For anyone watching the space, the acceleration of the data revolution over the last few years has been very exciting. What started as experimental deployments of “big data” projects back in the early days of Hadoop has now morphed into full production, mission-critical deployments of a whole ecosystem of new data tools – not just in leading edge tech companies but also, increasingly, across every industry.

However, as data technologies conquer the world, the stakes are getting increasingly higher.

In particular, it is becoming of the utmost importance that data be always available when needed, up-to-date, and correct. In other words, data needs to be trusted to power mission-critical activities.
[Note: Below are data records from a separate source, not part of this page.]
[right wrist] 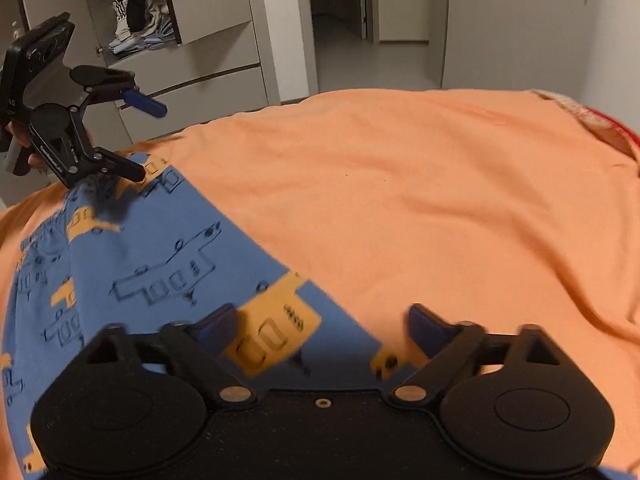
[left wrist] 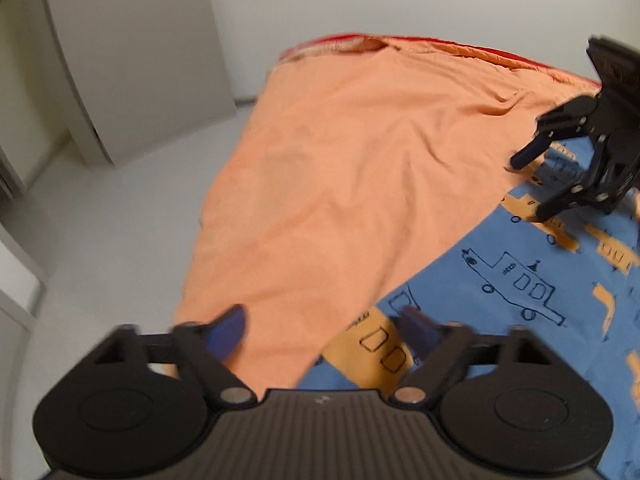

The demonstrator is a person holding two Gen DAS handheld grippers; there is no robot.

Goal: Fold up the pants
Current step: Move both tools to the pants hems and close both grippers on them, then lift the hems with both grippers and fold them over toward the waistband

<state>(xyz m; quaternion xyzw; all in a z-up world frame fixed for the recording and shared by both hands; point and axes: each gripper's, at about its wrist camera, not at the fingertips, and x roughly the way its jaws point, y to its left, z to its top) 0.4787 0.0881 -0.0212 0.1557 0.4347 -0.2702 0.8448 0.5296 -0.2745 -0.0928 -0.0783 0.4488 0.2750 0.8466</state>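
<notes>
Blue pants (left wrist: 500, 300) (right wrist: 140, 260) printed with orange and outlined vehicles lie flat on an orange bed sheet (left wrist: 340, 180) (right wrist: 440, 200). My left gripper (left wrist: 324, 332) is open low over one edge of the pants, one blue pad above the sheet, the other above the fabric. In the right wrist view the left gripper (right wrist: 148, 142) hangs at the pants' far corner. My right gripper (right wrist: 320, 326) is open astride the pants' edge, with an orange patch between its pads. The left wrist view shows the right gripper (left wrist: 536, 184) at the far right, open above the cloth. Neither gripper pinches the fabric.
A white wardrobe (left wrist: 132, 60) stands beside the bed, with pale floor (left wrist: 100, 220) below it. An open shelf of clothes (right wrist: 140, 12) and a doorway (right wrist: 340, 0) lie beyond the bed. A red edge (left wrist: 332, 40) shows at the bed's far end.
</notes>
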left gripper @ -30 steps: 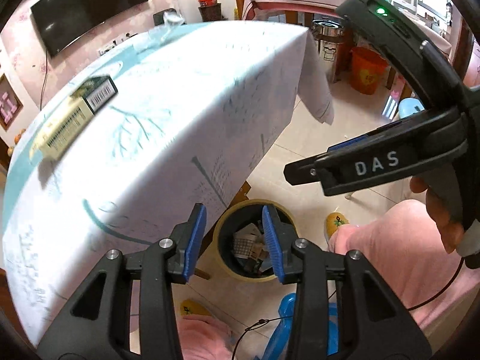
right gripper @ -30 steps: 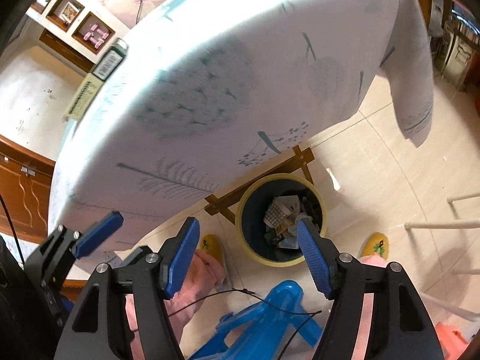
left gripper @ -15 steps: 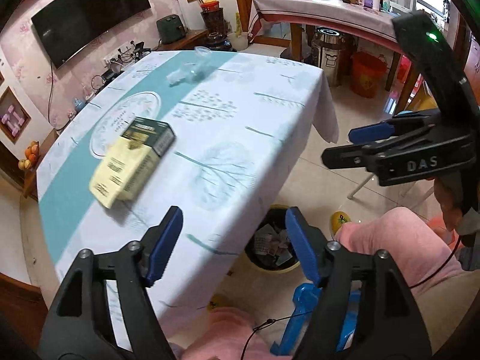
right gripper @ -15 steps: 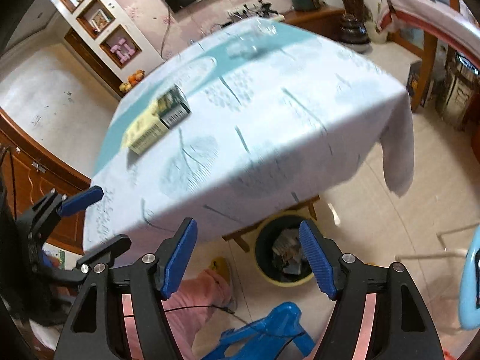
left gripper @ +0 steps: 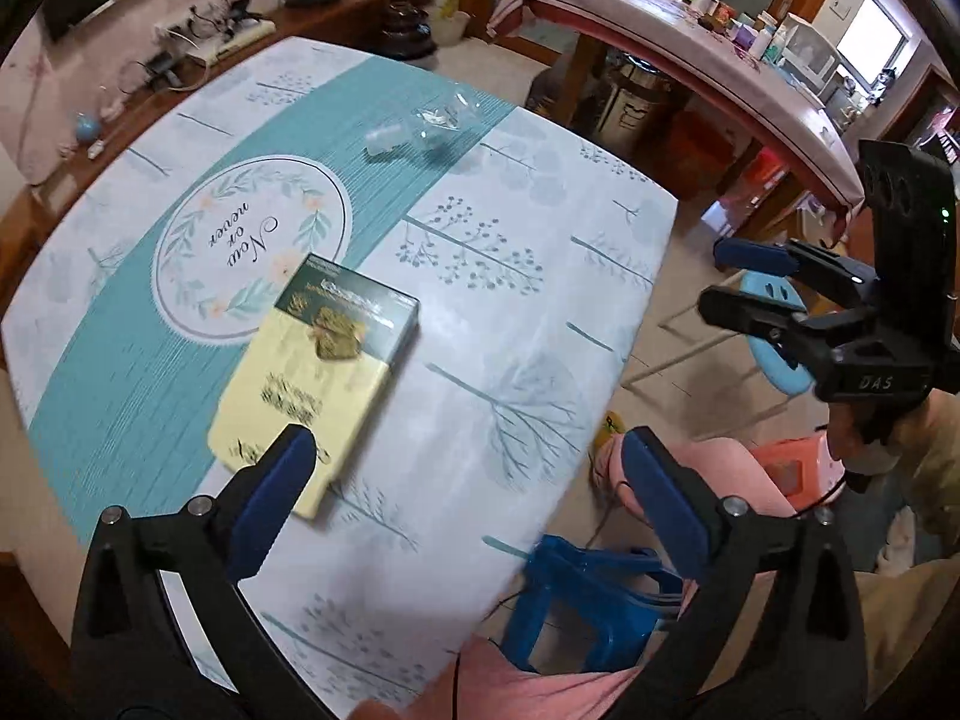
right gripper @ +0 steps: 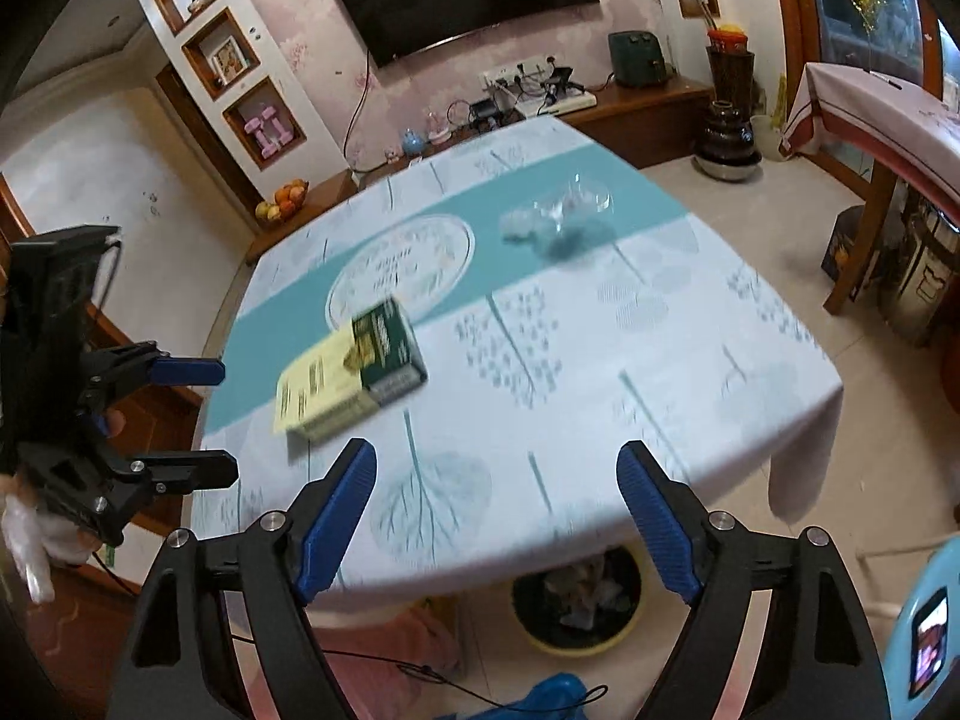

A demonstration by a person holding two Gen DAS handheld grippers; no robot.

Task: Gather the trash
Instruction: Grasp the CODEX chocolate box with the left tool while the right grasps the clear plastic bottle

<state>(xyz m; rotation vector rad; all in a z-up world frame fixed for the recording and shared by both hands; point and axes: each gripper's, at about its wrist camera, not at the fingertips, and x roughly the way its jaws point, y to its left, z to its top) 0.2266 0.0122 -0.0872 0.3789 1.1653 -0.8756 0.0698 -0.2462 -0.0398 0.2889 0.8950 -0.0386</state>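
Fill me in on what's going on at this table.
A person is clearing trash with two handheld grippers. The left gripper and right gripper are both open and empty, their jaws just having been opening. A yellow-and-green box and crumpled clear plastic remain on the table. The bin below already holds scraps.

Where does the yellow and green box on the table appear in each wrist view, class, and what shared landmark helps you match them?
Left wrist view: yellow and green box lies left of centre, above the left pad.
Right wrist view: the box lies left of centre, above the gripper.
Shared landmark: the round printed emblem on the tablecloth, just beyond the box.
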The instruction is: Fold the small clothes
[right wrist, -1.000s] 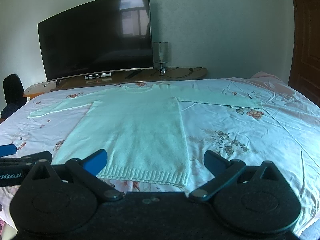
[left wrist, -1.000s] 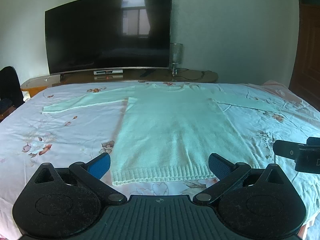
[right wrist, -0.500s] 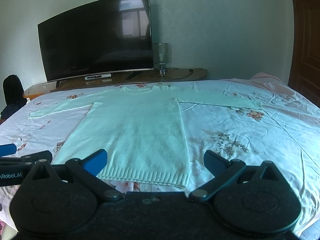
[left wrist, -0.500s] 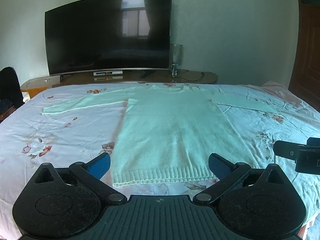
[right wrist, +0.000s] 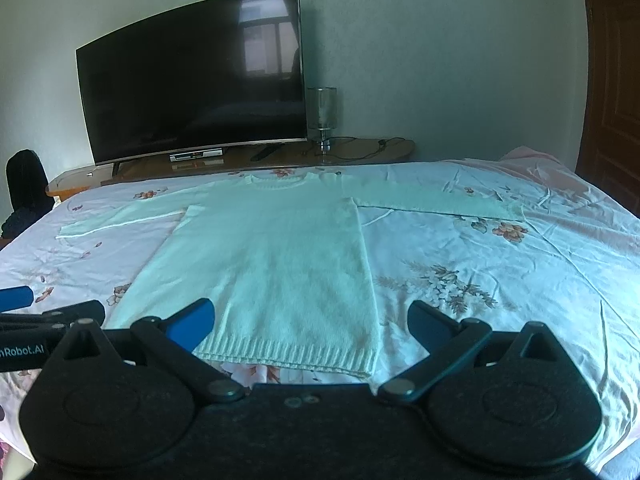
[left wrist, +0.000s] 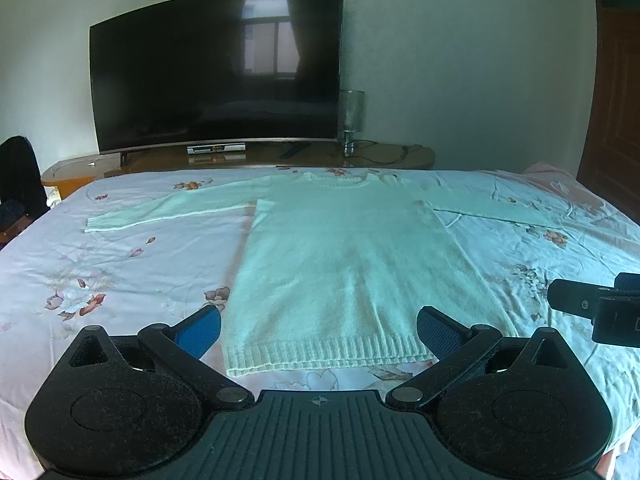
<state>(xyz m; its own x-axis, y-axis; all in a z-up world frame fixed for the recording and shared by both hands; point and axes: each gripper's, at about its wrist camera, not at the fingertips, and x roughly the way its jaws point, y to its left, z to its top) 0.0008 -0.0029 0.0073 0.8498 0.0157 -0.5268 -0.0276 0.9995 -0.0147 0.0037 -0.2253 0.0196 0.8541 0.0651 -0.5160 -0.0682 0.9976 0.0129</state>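
Note:
A pale mint knitted sweater (left wrist: 344, 264) (right wrist: 272, 256) lies flat on the bed, both sleeves spread out sideways, ribbed hem nearest me. My left gripper (left wrist: 318, 326) hovers open just above the hem, its blue-padded fingers (left wrist: 200, 330) wide apart with nothing between them. My right gripper (right wrist: 312, 322) is open too, over the hem's right corner, holding nothing. Each gripper shows at the edge of the other's view: the right gripper's body (left wrist: 592, 308) and the left gripper's finger (right wrist: 52, 314).
The bed carries a floral sheet (left wrist: 100, 276) (right wrist: 500, 280). Behind it stands a low wooden stand (left wrist: 384, 156) with a large dark TV (left wrist: 216, 72) and a glass lamp (right wrist: 322, 116). A brown door (right wrist: 612, 96) is at the right, a dark chair back (left wrist: 18, 176) at the left.
Both grippers stay open above the hem. The left wrist view has drifted very slightly; the sweater lies as before.

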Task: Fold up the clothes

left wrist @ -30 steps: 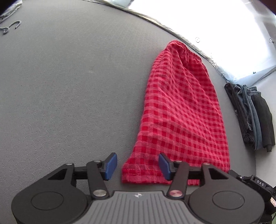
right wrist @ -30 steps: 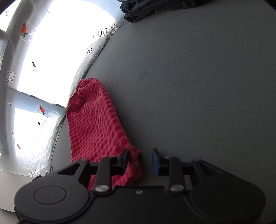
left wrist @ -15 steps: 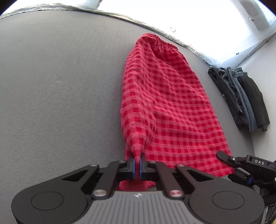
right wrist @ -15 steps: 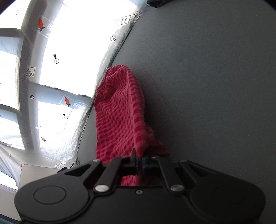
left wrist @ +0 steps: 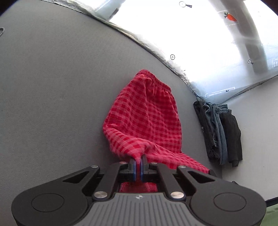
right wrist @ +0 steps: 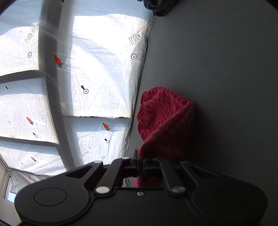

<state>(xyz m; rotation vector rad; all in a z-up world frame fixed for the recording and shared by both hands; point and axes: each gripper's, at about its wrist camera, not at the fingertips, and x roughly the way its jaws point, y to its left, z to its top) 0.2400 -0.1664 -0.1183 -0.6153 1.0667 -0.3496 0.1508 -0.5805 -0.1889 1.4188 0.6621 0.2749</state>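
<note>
Red checked shorts (left wrist: 147,118) lie on the grey table (left wrist: 52,87), their elastic waistband at the far end near the table's edge. My left gripper (left wrist: 138,160) is shut on one hem corner and holds it lifted above the table. My right gripper (right wrist: 140,164) is shut on the other hem corner of the shorts (right wrist: 165,121), also lifted. The hem stretches between the two grippers, and the lifted cloth arches back over the part still on the table.
A pile of folded dark and denim clothes (left wrist: 220,133) lies to the right of the shorts; its edge shows at the top of the right wrist view (right wrist: 156,7). A bright printed plastic sheet (right wrist: 78,78) hangs beyond the table's far edge.
Both grippers went from open at the hem to shut on its corners. They then lifted the hem and carried it toward the waistband, so the shorts now arch upward.
</note>
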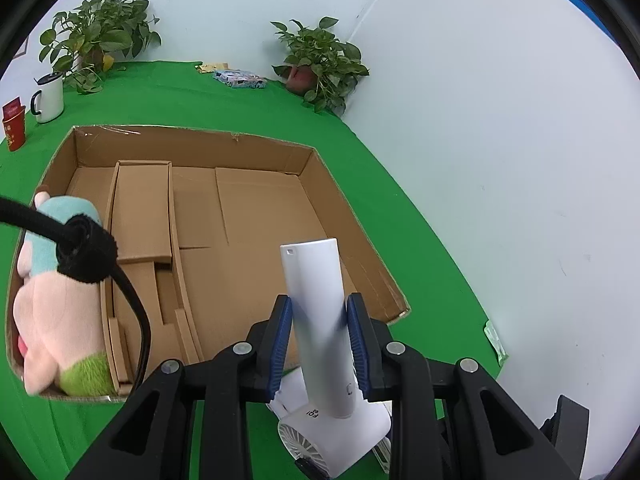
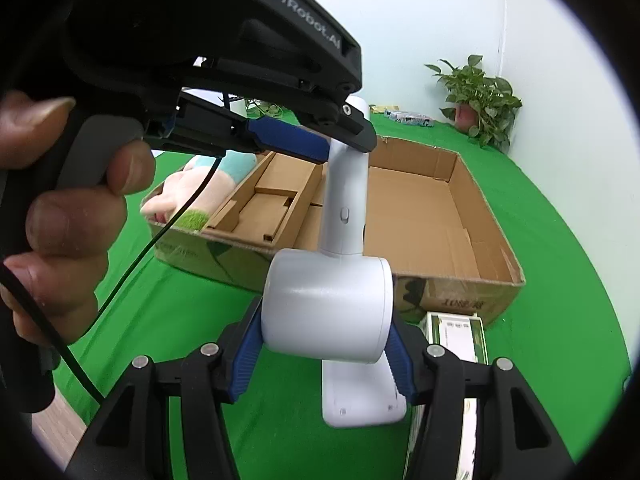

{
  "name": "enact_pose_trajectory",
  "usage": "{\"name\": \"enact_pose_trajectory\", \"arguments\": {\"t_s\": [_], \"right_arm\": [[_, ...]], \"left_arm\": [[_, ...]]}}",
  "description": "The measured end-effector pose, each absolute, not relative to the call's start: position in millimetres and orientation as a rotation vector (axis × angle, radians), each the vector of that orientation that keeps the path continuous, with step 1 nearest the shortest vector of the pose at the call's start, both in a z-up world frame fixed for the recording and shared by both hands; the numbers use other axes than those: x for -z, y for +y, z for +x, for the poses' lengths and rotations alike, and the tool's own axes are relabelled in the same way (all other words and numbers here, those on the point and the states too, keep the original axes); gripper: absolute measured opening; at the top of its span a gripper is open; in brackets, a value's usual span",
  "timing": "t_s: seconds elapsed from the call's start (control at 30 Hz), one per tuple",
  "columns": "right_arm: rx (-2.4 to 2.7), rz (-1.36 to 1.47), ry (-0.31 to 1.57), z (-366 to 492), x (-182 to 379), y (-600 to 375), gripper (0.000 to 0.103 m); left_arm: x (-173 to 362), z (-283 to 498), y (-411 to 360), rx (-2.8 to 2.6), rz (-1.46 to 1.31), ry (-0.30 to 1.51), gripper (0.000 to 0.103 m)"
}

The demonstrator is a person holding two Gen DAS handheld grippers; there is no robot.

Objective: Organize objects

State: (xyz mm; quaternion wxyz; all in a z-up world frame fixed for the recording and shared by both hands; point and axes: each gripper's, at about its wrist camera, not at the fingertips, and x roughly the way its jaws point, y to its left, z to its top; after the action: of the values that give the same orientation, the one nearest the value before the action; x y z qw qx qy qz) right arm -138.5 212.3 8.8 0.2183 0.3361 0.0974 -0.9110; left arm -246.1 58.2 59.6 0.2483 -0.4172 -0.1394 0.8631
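Two grippers clamp one white handheld fan above the green cloth, just in front of the open cardboard box. The left gripper has its blue pads closed on the fan's handle; the handle tip points toward the box. The right gripper has its pads closed on the sides of the fan's round head. In the right wrist view, the left gripper shows from the side, gripping the handle near its top. A plush toy lies in the box's left compartment. The large right compartment holds only cardboard. A green-and-white carton lies on the cloth beside the box's near wall.
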Motion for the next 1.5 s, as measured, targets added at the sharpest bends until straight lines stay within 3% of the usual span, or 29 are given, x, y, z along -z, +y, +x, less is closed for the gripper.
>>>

Unfortunately, the growing importance of data technologies is also accompanied by a corresponding increase in overall complexity, associated with the following trends:

  • the number of tools and platforms in the ecosystem has exploded (see Matt Turck's 2020 data landscape)
  • access to data usage across the enterprise is increasingly democratized, with many more users
  • companies are evolving away from a centralized data team to distributed data teams better aligned with the various functions (sales & marketing, operations, finance, ...), spread throughout the enterprise
  • data usage has evolved from primarily analytical use cases to a mix of analytical and operational use cases where data and AI is an integral part of the product or operation of the business
  • data is increasingly funneled into AI models, with increased sensitivity around data quality, fairness and transparency

Talking with practitioners who operate these data ecosystems on a daily basis, there is an obvious tension between the growing importance of data technologies, on the one hand, and the tools available to manage them as the mission-critical systems they are becoming, on the other hand – resulting in many inefficiencies, the inability to provide strong guarantees, and thus a lack of trust in the data being used.

Data lineage needs to follow a standard agreed upon by contributors to the open source community to guarantee the compatibility and consistency of the metadata produced by their respective solutions. – Julien Le Dem, CTO and Co-Founder of Datakin

As a result, there is an obvious, and still unmet, need for an end-to-end management layer for data that enables the smooth operation of such a complex ecosystem and collaboration between teams producing and consuming data.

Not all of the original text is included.